With this click handler, I am demonstrating several aspects of starting work with a ThreadPool. In all cases, I start a thread working with the static ThreadPool method QueueUserWorkItem(). This method gives the task to the first available thread, so most of the calls start (or can start) immediately. I say, "start a thread working" rather than "start a thread" because I am doing nothing to start threads. All the threads are started by the underlying framework. It is the framework that controls the maximum number of threads to start and the minimum number of threads to have running in standby. I simply enqueue work to perform and let the framework manage the threads.
The first two calls show the ThreadPool being given an instance method. One call just provides the name of the method, while the other call uses the familiar "new Delegate(function)" construction. I added both of these because I wanted to see if there are any real differences in the two calling methods. I can't see any except I presume the second may not perform as well as the first due to the additional memory allocation. By using the "new" operator, you get the help of Intellisense in figuring out how to write the callback signature. Other than that, I think it's purely up to programmer style. The third line provides a static class method as the callback.
The fourth line demonstrates passing a Lamda Expression to the ThreadPool. Lamda Expressions are new to Visual Studio 2008. Comment it out if you are using 2005 or earlier. The fifth line demonstrates passing an anonymous function to the ThreadPool. Lastly, I use the ThreadPool static method GetMaxThreads() to figure out how many threads the pool will use, and then I exceed that number by 20. The last set of calls also demonstrates passing instance methods of different object instances. This is handy because the instance method has direct access to the object's encapsulated data. In other words, you can implement a class to represent small units of work and hand these off to the ThreadPool by their callback method thus maintaining separate states for each.
You might also note, the ThreadPool.QueueUserWorkItem() is given methods to different classes. The ThreadPool does not care about the type of the underlying data, only the signature of the callback you pass to it.

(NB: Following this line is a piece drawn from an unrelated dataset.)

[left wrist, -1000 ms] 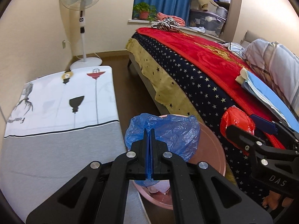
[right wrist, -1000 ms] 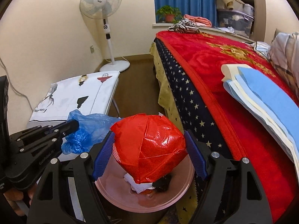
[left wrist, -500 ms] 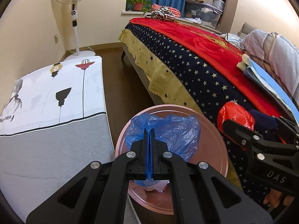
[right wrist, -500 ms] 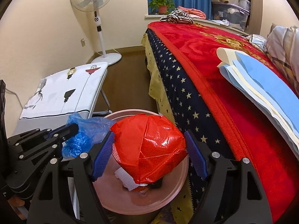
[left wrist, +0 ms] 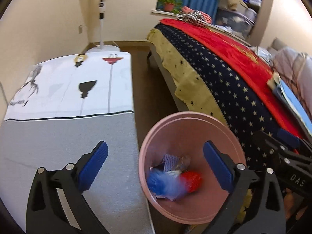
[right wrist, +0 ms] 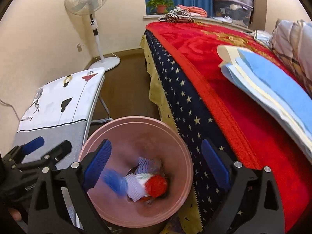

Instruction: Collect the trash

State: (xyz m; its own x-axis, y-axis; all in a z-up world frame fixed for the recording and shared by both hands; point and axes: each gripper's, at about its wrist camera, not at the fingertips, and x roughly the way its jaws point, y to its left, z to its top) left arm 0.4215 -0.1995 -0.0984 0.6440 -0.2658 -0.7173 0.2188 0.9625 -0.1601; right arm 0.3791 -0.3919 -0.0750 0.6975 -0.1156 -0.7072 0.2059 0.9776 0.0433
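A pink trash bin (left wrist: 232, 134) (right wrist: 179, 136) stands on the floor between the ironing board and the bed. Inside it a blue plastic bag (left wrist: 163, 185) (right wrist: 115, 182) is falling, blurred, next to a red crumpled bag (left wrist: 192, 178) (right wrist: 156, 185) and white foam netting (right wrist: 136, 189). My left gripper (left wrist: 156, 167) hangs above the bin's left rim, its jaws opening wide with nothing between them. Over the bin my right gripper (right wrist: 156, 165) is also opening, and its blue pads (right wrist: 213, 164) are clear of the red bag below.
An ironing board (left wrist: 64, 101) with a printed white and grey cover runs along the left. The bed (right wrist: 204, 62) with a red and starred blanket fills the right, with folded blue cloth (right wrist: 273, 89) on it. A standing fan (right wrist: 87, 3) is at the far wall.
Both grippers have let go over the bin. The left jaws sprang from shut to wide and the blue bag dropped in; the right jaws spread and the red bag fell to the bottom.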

This makes the tool quite versatile. But, similar behavior is gotten from the SynchQueue generic class by declaring it to use a delegate type instead of a data type.
Now, run the code and click the button. You will see in Visual Studio's output window the various strings the threads are supposed to write. Everything works fine. Take a closer look at the output and you will see that things mostly run in the order that they were enqueued. But some of the tasks appear out of order. In fact, the callbacks are assigned a thread in the order that they were enqueued, but there is no guarantee that the threads will finish in the same order as the work was queued. This is fairly intuitive, tasks can take varying amounts of time to complete.
But also consider, though the work is dequeued by threads in FIFO order, it is entirely possible that some tasks will actually start out of order. Picture there being multiple tasks on the queue ready to go, and picture one thread grabbing a task and then immediately being preempted. Another thread grabs the next task and begins work before the first thread comes back.
Thus, we have our first caveat. That is, don't expect the ThreadPool to start your tasks in a fixed order. If you need them started in a precise, fixed order, you will need to synchronize your tasks in some other way.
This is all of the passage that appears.